韓国で大ヒットを記録した話題作『タクシー運転手 約束は海を越えて』を先行レビュー!
[2017年 監:チャン・フン 出:ソン・ガンホ、トーマス・クレッチマン]
1980年5月、ソウル。
男手ひとつで幼い娘を育てるタクシー運転手のマンソプは、家賃の支払いも儘ならない貧乏生活を送っていた。ある日「戒厳令下の光州に行きたがっている外国人がいる」という話を聞きつけたマンソプは、高額の報酬につられ、その外国人=ドイツ人記者ピーターをタクシーに乗せて光州を目指す。どうにか検問を潜り抜け、光州へと辿り着いた2人だったが、民衆と戒厳軍の睨み合いは遂に武力衝突へと発展。最前線で命がけの取材を続けるピーターと同伴者マンソプの周囲でも、情報の漏洩を阻止せんとする「権力」の影がチラつき始め……。
守りたい、この笑顔
韓国の映画やドラマの題材として、これまでにも幾度となく取りあげられてきた「5.18光州事件」。本作は事件発生時に現地取材を敢行し、その実情を世界に伝えたドイツ人記者ユルゲン・ヒンツペーターと、彼に同行した韓国人タクシー運転手キム・サボクの実話をモデルにしたヒューマン・ドラマである。

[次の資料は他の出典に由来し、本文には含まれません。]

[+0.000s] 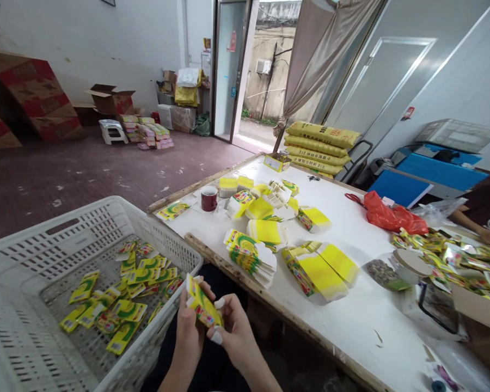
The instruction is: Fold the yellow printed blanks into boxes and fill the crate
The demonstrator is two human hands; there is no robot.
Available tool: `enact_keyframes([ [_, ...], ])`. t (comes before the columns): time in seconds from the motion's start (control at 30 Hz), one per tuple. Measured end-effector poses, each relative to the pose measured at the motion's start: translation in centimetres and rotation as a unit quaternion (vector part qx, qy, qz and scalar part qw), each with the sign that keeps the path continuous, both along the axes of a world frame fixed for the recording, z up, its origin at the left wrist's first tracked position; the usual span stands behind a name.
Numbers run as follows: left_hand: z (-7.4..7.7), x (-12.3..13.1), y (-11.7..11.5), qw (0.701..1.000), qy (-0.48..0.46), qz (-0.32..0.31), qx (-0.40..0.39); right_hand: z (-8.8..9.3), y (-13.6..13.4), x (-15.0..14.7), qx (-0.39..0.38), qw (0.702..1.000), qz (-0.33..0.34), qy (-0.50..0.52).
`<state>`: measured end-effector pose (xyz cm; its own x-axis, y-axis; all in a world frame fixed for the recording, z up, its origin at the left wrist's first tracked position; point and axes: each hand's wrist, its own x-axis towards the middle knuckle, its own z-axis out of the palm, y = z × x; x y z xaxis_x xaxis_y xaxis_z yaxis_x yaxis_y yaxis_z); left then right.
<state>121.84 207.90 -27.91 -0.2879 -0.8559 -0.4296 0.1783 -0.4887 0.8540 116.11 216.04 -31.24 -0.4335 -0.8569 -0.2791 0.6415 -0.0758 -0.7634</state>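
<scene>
A small yellow-and-green printed carton is held over my lap, tilted, between both hands. My left hand wraps its left side, fingers behind it. My right hand pinches its lower right end between thumb and fingers; white covers show on some fingertips. To the left, a white plastic crate holds several filled yellow packets. On the white table, nearest my hands, lies a fanned stack of flat printed cartons. More carton stacks lie to its right and behind.
A dark red mug stands near the table's left edge. Farther right are a red plastic bag, a round-lidded container and a heap of packets, beside another person's arm. Yellow sacks are stacked behind the table.
</scene>
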Motion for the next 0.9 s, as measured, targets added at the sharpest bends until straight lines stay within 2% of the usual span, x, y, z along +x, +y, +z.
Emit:
enact_keyframes([
  [0.13, -0.4, -0.1, 0.3, 0.994, 0.032, -0.043, 0.098, 0.5, 0.6, -2.1, -0.006, 1.000, -0.019, 0.010],
  [0.2, -1.0, -0.1, 0.5, 0.991, 0.019, -0.040, 0.126, 0.5, 0.9, -2.6, -0.006, 1.000, -0.010, 0.007],
  [0.3, -1.8, 0.0, 0.7, 0.994, -0.007, 0.003, 0.107, -0.4, 1.1, -2.3, 0.018, 0.999, -0.021, 0.019],
  [0.43, -1.8, 0.1, 0.5, 0.995, -0.029, 0.022, 0.091, -2.1, 1.2, -2.0, 0.056, 0.994, -0.059, 0.077],
  [0.53, -2.0, 0.6, 0.0, 0.998, -0.030, 0.014, 0.054, -2.3, 1.5, -2.6, 0.072, 0.986, -0.036, 0.143],
  [0.63, -2.5, 1.5, -0.6, 0.998, -0.054, -0.025, 0.015, -1.9, 2.2, -3.7, 0.068, 0.975, -0.016, 0.209],
  [0.7, -2.5, 2.0, -1.2, 0.996, -0.066, -0.054, -0.018, -1.9, 2.9, -4.6, 0.069, 0.963, -0.012, 0.261],
  [0.8, -1.4, 2.6, -2.4, 0.992, -0.038, -0.074, -0.091, -1.8, 4.1, -5.9, 0.083, 0.930, -0.006, 0.358],
  [0.83, -0.9, 2.8, -2.8, 0.989, -0.031, -0.093, -0.113, -1.8, 4.5, -6.3, 0.087, 0.914, 0.004, 0.396],
  [0.9, 0.1, 3.0, -3.3, 0.974, -0.065, -0.176, -0.131, -1.4, 5.0, -6.6, 0.087, 0.876, 0.033, 0.473],
])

主人公マンソプを演じるのは、ド田舎の熱血刑事から大統領の理髪師、はては雪国特急列車のエンジニア役まで何でもござれな名優ソン・ガンホ。英語圏アクターだらけのSF映画『スノーピアサー』(13年)でも、翻訳機片手に韓国語で悪態を吐いていたブレないアニキが、今回は大金欲しさに超ブロークンな英語を操る剽軽者に扮している。冒頭、ご自慢のおんぼろタクシーを転がしながらポップスを歌うガンホに始まり、汁物の具をコントよろしく吐き出すガンホ、思いがけない儲け話を耳にして軽やかにスキップするガンホ……と、アニキの魅力が景気よく炸裂。話の行間には少々身勝手でセコい挙動も点在するのだが、それら全てを引っ括めて愛すべき人間臭さに変換させてしまうのがガンホの凄いところだ。
物語後半、主人公たちを取り巻く状況は悪化の一途をたどり、マンソプの顔からも次第に表情が剥離していく。光州事件の政治的背景など知らない観客でも、ガンホの特大中華まんみたいな福々しい顔が曇っていくのを見るだけで、何かとんでもなく間違ったことが進行していると直感的に思うはずだ。「守りたい、この笑顔」という表現をインターネット上で時おり見かけるが、これこそまさに、マンソプや、光州で彼をサポートする「勇気ある市民たち」にピッタリのフレーズではないか。ポスターにある、タクシーの窓から身を乗り出したガンホのビッグ・スマイルは、余計な説明や理屈を必要としない極上の宝物である。
韓国役者陣の熱演を「動」とするならば、寡黙な記者ピーターに扮するドイツ人俳優トーマス・クレッチマンの佇まいは「静」だ。『戦場のピアニスト』(02年)や『ワルキューレ』(08年)など、軍服を着た役にやたらと縁のある人だが、カジュアルなシャツ姿も意外なほどサマになっている。眼前の光景に激しく動揺しつつ、不屈のジャーナリスト根性で懸命にフィルムカメラを構え続ける男の信念を、抑制の効いた演技で見事に体現。自身もかつて決死の覚悟で旧東ドイツからの亡命を果たした経験があるクレッチマン、デモに参加した光州の学生たちに、若き日の自分の姿を重ね合わせていたのかもしれない。
本作は基本的に被支配サイドの目線で描かれているため、戒厳軍や官憲は市民に躊躇いなく銃口を向ける「悪役」として扱われる。だが途中、いよいよ一巻の終わりかと思われた瞬間に、とある人物が予想外の行動を取る場面があるのだ。筆者はここで、デヴィッド・エアー監督の戦争映画『フューリー』(14年)のワンシーンを思い出した。権威者の非情な命令に唯々諾々と従ってしまう人がいる一方、極限状況下でふと頭を擡げる良心もまた、確かに存在する。所詮映画の中だけのキレイごと、と鼻で笑うのは容易いが、このささやかな描写が映画全体の印象に与える影響の、なんと大きいことか。まさに「焼け野原に咲く一輪の花」を見た思いである。